Jetix Play
- Jetix Play's final logo, used from 2007 until its closure in 2010.
- Type: Children's television network
- Country: United Kingdom
- Broadcast area: Central and Eastern Europe, Middle East
- Network: Jetix
- Headquarters: 338 Euston Road, London, United Kingdom

Programming
- Languages: English, Polish, Turkish, Russian
- Picture format: 576i (SDTV)

Ownership
- Owner: Jetix Europe
- Parent: Jetix Europe (The Walt Disney Company)
- Sister channels: Jetix

History
- Founded: January 2003 (as Fox Kids Play) 1 January 2005 (as Jetix Play)
- Launched: January 2003 (Poland) October 2003 (Eastern Europe and Turkey, later in MENA)
- Closed: 31 July 2010 (CEE) 1 September 2010 (Middle East)
- Replaced by: Playhouse Disney (most countries)
- Former names: Fox Kids Play (2003–2004)

Links
- Website: web.archive.org/web/20091002043720/http://www.jetixplay.tv/ (archived)

= Jetix Play =

Children's entertainment brand

Jetix Play (formerly Fox Kids Play) was a children's entertainment brand, owned by Jetix Europe. The Jetix Play name was primarily used as a sister channel to Jetix in a small number of regions, such as Central and Eastern Europe, and the Middle East.

==History==

The channel originally launched as Fox Kids Play in January 2003 in Poland, and later launched in October 2003 in CEE (Including Russia) and MENA regions (including Turkey). Fox Kids Play was aimed at a younger audience than the main Jetix channel and primarily showed archived programming from BVS Entertainment and Fox Kids Europe's catalogues. The channel was available for 12 hours per day, from 6 A.M. to 6 P.M.

On 1 January 2005, Fox Kids Play was rebranded as Jetix Play.

On November 1, 2008, Jetix Play increased its broadcast period from 12 to almost 17 hours per day, from 6 A.M. to 10:45 P.M.

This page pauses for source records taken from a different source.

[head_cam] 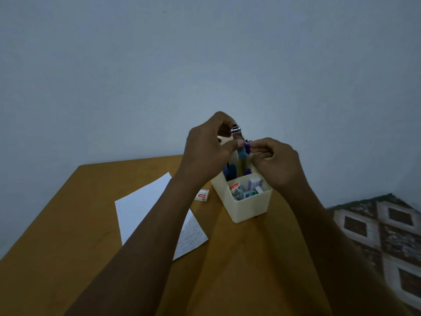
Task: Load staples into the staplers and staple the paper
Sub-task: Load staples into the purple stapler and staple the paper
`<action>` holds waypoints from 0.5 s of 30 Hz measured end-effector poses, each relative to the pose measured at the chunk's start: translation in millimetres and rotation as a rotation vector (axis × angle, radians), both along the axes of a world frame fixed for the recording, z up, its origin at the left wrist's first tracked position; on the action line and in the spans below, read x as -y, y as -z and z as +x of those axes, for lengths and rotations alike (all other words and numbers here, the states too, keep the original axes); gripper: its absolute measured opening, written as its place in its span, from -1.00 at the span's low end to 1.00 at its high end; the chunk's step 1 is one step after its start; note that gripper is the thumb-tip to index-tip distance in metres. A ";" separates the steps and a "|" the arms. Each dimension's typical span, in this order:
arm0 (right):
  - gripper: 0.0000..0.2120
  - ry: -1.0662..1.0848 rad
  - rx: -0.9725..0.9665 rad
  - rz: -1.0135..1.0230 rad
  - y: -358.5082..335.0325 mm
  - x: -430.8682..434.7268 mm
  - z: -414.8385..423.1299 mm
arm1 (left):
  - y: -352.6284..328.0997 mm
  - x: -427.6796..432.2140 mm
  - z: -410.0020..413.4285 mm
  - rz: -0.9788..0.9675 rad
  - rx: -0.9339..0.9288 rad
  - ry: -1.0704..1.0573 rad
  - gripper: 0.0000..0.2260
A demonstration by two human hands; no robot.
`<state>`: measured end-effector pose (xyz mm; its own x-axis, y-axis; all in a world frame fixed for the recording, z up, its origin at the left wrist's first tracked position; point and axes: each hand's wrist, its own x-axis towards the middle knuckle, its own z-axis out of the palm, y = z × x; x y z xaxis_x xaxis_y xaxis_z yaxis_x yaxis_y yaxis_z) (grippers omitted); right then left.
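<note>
A stapler [237, 131] is held raised above the rear compartment of a cream organiser box [250, 207], which stands on the table [68, 224]. The left hand [205, 151] is curled round the stapler, so that only its metal end is seen above the grip and a blue and purple part below it. The right hand [275, 165] is brought against that purple part, its thumb and forefinger pinched together on it; what exactly is pinched is too small to be told. Small staple boxes [247, 188] are kept in the front compartment. A further staple box [202, 195] lies on the table just beside the organiser, and the paper [141, 206] lies flat under the left forearm.
</note>
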<state>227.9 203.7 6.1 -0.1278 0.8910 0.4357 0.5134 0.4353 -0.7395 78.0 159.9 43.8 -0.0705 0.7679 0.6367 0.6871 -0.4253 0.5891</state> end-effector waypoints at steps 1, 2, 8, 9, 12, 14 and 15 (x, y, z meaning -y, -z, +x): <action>-0.77 0.001 0.000 -0.001 2.1 -1.2 -0.2 | 1.2 -3.9 2.4 -0.006 -0.026 -0.020 -0.76; -0.76 0.006 0.000 0.005 3.7 -3.3 0.5 | 2.3 -8.6 5.1 -0.013 -0.052 -0.037 -0.77; -0.67 0.024 -0.024 -0.029 9.8 -13.3 -0.4 | 8.9 -25.6 10.8 -0.057 -0.138 -0.089 -0.78; -0.66 0.017 -0.040 -0.040 11.0 -14.3 -1.1 | 10.9 -27.9 11.3 -0.073 -0.136 -0.087 -0.76; -0.67 0.003 -0.077 -0.051 14.3 -16.3 -2.6 | 16.9 -34.3 12.1 -0.113 -0.121 -0.081 -0.62; -0.68 -0.003 -0.091 -0.049 15.7 -17.1 -1.9 | 20.7 -39.9 12.3 -0.128 -0.154 -0.098 -0.58; -0.68 -0.006 -0.096 -0.048 16.2 -17.3 -1.7 | 22.4 -42.8 11.8 -0.136 -0.187 -0.109 -0.61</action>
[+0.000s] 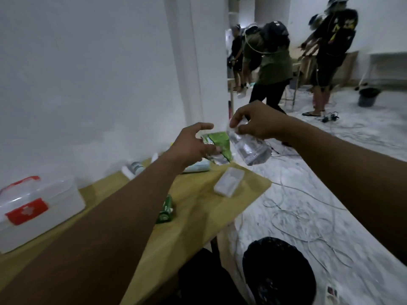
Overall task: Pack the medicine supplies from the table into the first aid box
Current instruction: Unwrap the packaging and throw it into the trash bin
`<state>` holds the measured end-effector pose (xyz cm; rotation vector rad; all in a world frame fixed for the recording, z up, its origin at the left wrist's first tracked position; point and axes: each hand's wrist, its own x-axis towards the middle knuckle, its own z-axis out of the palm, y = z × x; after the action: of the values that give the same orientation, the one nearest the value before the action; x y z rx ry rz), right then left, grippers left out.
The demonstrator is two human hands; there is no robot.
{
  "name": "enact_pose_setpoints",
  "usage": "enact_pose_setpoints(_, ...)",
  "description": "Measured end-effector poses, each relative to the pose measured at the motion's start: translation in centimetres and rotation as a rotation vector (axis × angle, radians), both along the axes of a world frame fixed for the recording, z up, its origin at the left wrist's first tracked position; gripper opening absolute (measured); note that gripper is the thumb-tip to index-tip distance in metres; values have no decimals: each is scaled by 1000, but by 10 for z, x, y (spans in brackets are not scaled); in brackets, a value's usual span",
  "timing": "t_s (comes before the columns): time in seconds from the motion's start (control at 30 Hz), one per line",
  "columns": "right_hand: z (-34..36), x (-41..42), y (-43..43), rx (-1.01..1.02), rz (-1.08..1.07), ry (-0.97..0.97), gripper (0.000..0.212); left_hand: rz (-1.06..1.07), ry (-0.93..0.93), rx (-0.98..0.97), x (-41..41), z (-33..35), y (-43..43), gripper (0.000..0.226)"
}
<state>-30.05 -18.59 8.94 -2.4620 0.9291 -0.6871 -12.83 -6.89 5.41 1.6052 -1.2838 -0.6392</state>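
The white first aid box with a red handle and red label sits closed at the table's left. My left hand grips a green and silver packet above the table's far end. My right hand holds a clear plastic pouch by its top, just right of the packet. On the wooden table lie a small clear plastic case, a green tube-like pack, a light blue item and a white bottle.
A black bin stands on the floor beside the table's near right edge. Cables trail across the pale floor. Several people stand at other tables in the background. A white wall runs along the table's left side.
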Motion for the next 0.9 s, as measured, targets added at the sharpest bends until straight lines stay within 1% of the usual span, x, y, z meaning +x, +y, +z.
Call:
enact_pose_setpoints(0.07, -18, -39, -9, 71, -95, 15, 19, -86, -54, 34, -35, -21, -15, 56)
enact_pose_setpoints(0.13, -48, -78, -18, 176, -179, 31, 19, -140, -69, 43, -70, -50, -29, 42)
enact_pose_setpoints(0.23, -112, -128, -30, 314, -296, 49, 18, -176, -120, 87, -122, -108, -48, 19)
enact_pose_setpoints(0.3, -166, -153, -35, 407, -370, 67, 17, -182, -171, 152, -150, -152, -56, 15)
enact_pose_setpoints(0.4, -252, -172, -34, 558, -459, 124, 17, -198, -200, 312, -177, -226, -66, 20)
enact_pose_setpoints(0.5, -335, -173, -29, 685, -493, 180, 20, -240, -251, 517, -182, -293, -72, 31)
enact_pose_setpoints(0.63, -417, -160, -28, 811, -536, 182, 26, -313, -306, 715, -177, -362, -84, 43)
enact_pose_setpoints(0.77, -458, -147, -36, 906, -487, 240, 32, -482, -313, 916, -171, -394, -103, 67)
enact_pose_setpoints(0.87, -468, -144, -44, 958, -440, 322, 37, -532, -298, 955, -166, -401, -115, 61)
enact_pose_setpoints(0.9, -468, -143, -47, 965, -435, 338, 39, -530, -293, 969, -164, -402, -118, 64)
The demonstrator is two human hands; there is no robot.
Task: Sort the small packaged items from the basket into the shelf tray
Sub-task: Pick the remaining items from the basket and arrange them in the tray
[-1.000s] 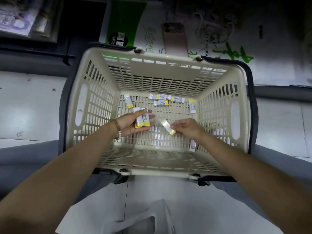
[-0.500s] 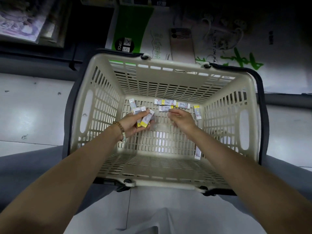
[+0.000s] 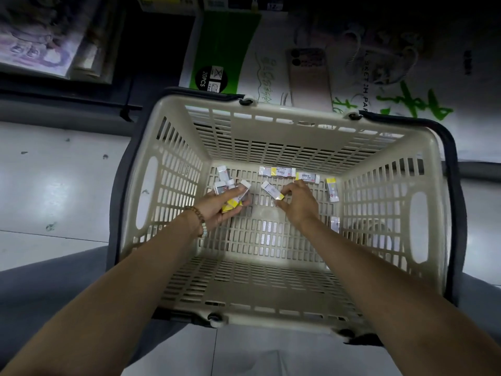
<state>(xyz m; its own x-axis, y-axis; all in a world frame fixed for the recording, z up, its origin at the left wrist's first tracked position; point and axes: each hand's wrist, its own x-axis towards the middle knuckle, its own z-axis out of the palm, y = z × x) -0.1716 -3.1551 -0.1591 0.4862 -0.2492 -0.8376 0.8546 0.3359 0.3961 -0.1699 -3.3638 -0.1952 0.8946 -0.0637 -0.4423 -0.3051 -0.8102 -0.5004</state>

After The Walt Disney Company increased their ownership in Jetix Europe, they planned to rebrand the channels after Jetix's rebranding into Disney XD or Disney Channel. Near its closure, the channel progressively ceased its carriage on operators in Poland, while stopping to air commercials in late May 2010. The channel closed on 1 August 2010 in Poland and in Middle East on 1 September 2010. The channel was replaced with Playhouse Disney in most regions.

==Programming==
Programming on Jetix Play consisted of archive programming of animated cartoons and television series from BVS Entertainment's catalogue, which included shows from Saban Entertainment and the pre-1990 catalogue of DIC Entertainment, which BVS/Fox Kids Europe owned international rights to at the time.

==Other uses==
Fox Kids Play was used by Fox Kids Europe as an interactive VOD in France and Israel, and expanded in the United Kingdom when it was added to Telewest in July 2003. The service consisted of various television games based on Fox Kids programmes and third-party properties. The service extended to Sky Digital in March 2004.

In the Netherlands, a Jetix Play branded block was featured on Jetix. Unlike the channel, this block was strictly pre-school-focused and aired acquired shows aimed towards younger children, including The Koala Brothers, Bob the Builder, Hamtaro, and Strawberry Shortcake. In 2008, the block began airing In the Night Garden...,

Between 2006 and 2007, in Romania and other CEE countries, a Jetix Play programming block was broadcast on Jetix, which similarity to the named channel aired archived programming from BVS's catalogue.